▶

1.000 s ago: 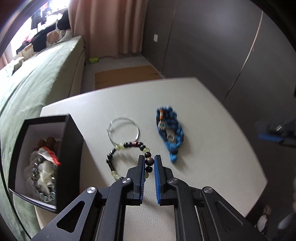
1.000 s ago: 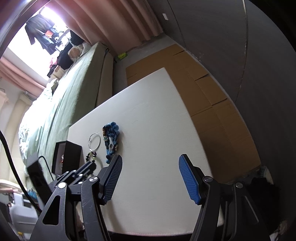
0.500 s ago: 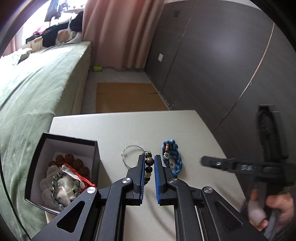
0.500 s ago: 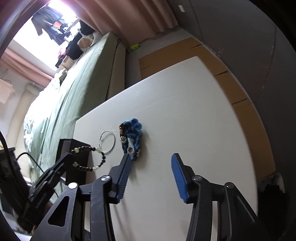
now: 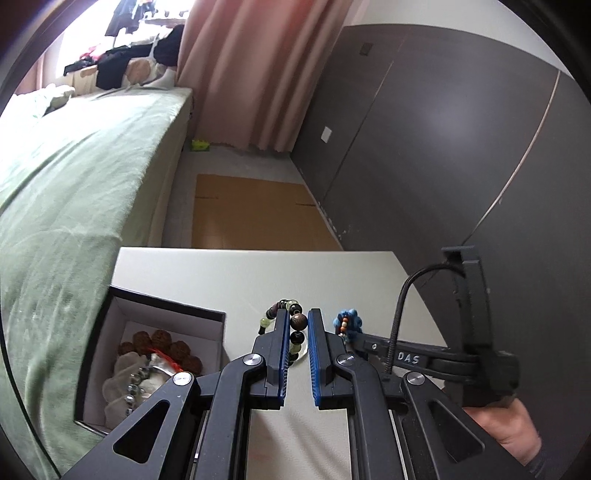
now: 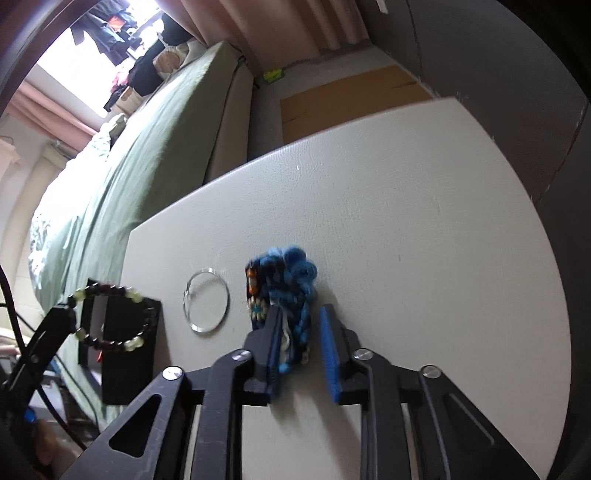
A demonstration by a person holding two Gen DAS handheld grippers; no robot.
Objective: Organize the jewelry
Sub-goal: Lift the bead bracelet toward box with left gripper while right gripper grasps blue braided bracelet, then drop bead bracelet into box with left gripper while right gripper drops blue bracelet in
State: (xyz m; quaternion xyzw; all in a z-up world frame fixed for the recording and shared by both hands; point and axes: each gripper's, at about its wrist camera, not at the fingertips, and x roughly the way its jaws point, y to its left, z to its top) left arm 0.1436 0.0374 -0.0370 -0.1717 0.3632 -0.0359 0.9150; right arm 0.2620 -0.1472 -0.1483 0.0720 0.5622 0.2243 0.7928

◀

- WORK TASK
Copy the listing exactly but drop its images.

- EXPECTED ANSWER
1.000 s ago: 
1.000 s ago: 
0.500 s ago: 
0.500 s ago: 
now: 
now: 
A demonstration by a person holding two Gen DAS handheld grippers; no robot.
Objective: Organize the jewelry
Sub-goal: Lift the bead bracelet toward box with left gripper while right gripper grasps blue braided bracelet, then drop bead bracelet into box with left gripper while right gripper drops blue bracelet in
State: (xyz m; quaternion xyzw; all in a z-up world frame fixed for the recording and shared by both hands; point and axes: each gripper's, at about its wrist camera, not at the fingertips, and x roughly the way its jaws point, y to its left, z to its top) left arm 0.1436 0.0374 -0.0370 -0.1717 0.3632 -0.0359 0.9150; right arm 0.2620 -0.1472 -0.1483 0.0720 0.5622 0.2243 0.7928

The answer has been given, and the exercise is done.